In my opinion there should be no such thing as cheap electrical goods. Manufacturers should be forced to sell products that are built to certain standards using quality components with a guaranteed useful operating life of at least five years and consumers should be made to pay higher prices for electrical goods so that they're valued more. As it stands though, an item such as this faulty Digibox is really sold as 'disposable'. It cost less than thirty quid eighteen months ago and despite seeing little use over the last six months its power supply popped last weekend.

Most people would sling the thing and pick up another cheap replacement from the supermarket as alternative models are now sold at around twenty pounds and probably also have a lifespan of less than two years.

Anyway, I've learned my lesson and I'm paying extra for the branded goods with the higher build quality from now on. In the meantime, I have no intention of chucking this unit away when it can be brought back to life with fifteen minutes effort at a cost of just £1.18 including VAT for the actual components used. That said, playing with power supplies isn't much fun and you shouldn't attempt a repair unless you're confident that you know what you're doing.

This Digibox is a Durabrand PSTB1 and is somewhat ironically named as it hasn't proved to be a duarable brand for me. As cheap digiboxes go though, this one wasn't a bad little chap when it was working so I was keen to get the screwdrivers out on it to find out what had gone wrong.


Upon opening the unit, it was fairly obvious that capacitor C668 had failed. This electrolytic cap had overheated and its plastic casing was shrivelled. The outer enclosure immediately above it and the PCB below it were showing signs of some high temperature marking. A quick scan of the internet soon found other people with the same sort of problems with the general consensus being that C667 and/or C668 (both identical caps) can fail, frying some of their neighbouring components as they do so.

In my case, I replaced C667, C668 and IC601 to bring my unit back to life. Enough waffling though, lets look at some snaps...

1. If you have the same symptoms as me (no power), check the fuse in the plug (if fitted)  and disconnect from the mains before disassembling. To get into the thing, flip it over, remove the rubber pads and undo the four screws.



2. With the screws removed, flip the unit back over and lift off the upper enclosure.



3. Unplug the front panel PCB connector (arrowed red). To lift out the main PCB bend back the tabs (arrowed green) and ease out the board.



4. This is the area of the board we're interested in. Some or all of these components are the common failure points. The T3.15A fuse (A) labelled F600 on the board can be checked easily enough with a continuity or resistance meter. The four diodes (B) labelled as D614 to D617 can be checked with a diode tester or resistance meter.
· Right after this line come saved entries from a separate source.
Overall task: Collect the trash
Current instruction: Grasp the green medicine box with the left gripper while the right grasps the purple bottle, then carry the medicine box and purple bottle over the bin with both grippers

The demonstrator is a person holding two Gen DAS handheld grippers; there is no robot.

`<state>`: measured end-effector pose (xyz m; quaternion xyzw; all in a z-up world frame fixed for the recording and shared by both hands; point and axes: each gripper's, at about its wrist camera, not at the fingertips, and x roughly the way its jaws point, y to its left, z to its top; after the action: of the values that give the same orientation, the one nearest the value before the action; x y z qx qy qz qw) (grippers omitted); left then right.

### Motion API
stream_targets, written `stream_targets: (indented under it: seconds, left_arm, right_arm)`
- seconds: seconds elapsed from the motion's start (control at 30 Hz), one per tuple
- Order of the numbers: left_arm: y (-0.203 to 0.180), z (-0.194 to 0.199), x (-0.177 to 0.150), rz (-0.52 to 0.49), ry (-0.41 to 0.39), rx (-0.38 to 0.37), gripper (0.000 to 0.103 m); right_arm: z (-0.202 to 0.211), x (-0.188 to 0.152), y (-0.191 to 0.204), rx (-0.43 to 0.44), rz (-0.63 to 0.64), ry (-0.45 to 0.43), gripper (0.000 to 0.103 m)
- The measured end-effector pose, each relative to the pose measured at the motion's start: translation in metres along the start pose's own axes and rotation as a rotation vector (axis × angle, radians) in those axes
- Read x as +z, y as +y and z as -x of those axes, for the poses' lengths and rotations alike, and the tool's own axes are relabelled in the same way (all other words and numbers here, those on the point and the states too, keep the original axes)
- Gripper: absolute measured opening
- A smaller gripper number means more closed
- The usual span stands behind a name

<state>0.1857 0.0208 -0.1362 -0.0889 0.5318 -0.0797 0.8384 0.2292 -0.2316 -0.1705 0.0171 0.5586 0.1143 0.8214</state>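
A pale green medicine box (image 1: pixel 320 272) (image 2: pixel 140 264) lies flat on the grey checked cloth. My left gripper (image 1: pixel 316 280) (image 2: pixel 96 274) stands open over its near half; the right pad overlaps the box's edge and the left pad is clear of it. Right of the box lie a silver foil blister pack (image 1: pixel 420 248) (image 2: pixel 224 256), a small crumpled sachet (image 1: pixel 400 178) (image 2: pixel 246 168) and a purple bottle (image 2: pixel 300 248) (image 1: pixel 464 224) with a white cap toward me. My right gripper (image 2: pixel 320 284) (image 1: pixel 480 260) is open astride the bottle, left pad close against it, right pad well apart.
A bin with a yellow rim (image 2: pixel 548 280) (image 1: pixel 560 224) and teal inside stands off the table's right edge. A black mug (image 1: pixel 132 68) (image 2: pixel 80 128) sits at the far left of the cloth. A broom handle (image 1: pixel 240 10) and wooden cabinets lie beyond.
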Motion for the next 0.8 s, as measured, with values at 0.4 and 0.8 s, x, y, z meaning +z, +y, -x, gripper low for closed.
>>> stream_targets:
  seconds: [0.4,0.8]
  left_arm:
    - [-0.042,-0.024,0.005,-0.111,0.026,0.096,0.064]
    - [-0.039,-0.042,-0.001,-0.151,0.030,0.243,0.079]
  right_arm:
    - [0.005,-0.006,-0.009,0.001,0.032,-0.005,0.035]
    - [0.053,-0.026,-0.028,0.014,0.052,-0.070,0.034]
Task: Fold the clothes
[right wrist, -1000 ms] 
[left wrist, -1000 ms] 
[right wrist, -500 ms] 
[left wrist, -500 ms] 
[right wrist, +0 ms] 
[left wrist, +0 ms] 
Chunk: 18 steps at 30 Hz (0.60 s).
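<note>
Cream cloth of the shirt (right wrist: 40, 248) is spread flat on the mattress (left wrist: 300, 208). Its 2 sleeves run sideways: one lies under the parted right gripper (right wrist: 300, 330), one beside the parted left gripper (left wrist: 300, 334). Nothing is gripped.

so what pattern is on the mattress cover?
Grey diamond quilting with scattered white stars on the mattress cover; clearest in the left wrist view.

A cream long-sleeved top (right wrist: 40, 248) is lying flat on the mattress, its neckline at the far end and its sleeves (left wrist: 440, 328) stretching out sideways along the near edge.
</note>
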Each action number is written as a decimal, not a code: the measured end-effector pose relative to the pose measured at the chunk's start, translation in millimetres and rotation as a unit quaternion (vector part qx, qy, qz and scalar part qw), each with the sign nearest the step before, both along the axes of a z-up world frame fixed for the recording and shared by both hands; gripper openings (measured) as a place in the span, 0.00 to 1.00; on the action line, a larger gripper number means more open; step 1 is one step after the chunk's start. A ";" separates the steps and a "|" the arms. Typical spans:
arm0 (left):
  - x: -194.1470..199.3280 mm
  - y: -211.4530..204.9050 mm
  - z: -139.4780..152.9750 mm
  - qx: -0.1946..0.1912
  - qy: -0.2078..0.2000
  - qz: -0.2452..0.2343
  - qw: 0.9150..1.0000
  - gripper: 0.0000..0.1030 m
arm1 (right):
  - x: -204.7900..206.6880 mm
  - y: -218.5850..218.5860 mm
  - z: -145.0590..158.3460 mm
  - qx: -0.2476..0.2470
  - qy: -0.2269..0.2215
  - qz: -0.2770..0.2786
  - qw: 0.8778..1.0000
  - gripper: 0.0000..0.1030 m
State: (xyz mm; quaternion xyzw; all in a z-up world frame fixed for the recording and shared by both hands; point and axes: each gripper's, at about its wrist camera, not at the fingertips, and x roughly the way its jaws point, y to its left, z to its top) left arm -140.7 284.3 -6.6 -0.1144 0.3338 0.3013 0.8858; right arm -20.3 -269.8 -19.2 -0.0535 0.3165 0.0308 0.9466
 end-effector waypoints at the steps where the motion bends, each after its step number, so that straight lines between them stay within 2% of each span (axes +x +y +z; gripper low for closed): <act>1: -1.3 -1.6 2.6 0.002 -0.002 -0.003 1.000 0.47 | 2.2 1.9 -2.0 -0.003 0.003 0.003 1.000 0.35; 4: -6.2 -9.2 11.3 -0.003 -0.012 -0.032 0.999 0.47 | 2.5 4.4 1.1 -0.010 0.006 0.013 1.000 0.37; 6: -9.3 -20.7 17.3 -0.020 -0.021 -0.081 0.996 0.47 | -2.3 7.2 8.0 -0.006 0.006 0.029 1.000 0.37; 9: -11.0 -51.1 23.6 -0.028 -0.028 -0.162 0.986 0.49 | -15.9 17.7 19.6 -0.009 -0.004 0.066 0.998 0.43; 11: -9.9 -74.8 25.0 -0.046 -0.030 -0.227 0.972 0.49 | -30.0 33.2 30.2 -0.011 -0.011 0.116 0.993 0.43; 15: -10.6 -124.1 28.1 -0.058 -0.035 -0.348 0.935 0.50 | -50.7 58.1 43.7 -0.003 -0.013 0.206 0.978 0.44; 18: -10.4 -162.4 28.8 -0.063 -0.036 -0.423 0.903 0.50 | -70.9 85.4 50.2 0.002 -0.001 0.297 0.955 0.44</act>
The IC (C) is labelled as IC601 and is a TNY265PN off line switcher. The problematic capacitors (D) are labelled as C667 and C668. This picture was taken after I had replaced the caps which is why they look okay. The replacements are rated the same as the originals (4.7uF at 400V) but are rated to 105C instead of the 85C originals.



5. Upon replacing both my capacitors (even though only one had actually failed), I found I still had no power and IC601 was called into question as my failed cap had connected directly to it. I couldn't find a replacement TNY265PN but Farnell sell the higher rated TNY266PN at under a quid. I removed IC601 and fitted a DIL socket in it's place then inserted my replacement IC into it. The DIL socket was used so that if this happens again I can replace IC601 without having to reach for the soldering iron. The fitted replacement is arrowed in the picture below.


With these three components replaced, my digibox was brought back from the dead and as the replacement components are of a higher tolerance, hopefully it will stay that way!

For anyone undertaking the same repair, parts are available from and at the time of writing, the capacitors had the order code 969-3343 (min qty 5) at £0.37 ex VAT, while the IC had an order code of 992-1346 at £0.86 ex VAT. Farnell do sell to the public and they dispatch orders the same day for free if you spend over £20 ex VAT.

Back to channel hopping now then - see if I can pick up something interesting to watch on this thing....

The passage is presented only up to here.